* _Exercise prompt_:
Take the data below. Output it exactly from its first line through the line containing "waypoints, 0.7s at".
%%
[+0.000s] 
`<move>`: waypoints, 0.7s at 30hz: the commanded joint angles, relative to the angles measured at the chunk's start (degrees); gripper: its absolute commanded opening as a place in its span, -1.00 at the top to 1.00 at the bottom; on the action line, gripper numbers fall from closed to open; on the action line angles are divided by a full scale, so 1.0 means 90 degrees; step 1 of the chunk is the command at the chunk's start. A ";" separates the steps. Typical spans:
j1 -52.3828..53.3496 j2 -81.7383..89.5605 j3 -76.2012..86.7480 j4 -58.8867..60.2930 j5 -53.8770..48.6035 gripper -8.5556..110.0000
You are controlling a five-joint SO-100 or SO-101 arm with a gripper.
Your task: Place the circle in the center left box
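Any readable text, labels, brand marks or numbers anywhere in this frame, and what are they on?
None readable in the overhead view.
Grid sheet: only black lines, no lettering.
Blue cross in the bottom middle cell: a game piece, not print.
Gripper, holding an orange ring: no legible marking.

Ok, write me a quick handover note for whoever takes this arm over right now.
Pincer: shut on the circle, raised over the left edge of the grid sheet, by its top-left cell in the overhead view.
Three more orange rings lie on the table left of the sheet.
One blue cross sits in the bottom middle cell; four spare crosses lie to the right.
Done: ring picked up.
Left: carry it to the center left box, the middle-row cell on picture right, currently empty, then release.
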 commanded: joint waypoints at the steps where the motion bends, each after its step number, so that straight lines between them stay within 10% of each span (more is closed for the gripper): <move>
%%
* _Task answer_:
[+0.000s] 
`<move>`: waypoints, 0.7s at 30hz: the commanded joint angles, relative to the angles measured at the chunk's start (degrees); gripper: its absolute commanded opening as a place in its span, -1.00 at the top to 1.00 at the bottom; on the action line, gripper numbers fall from closed to open; on the action line angles are divided by a full scale, so 1.0 means 90 degrees; step 1 of the chunk is the command at the chunk's start. A ";" separates the steps. Typical spans:

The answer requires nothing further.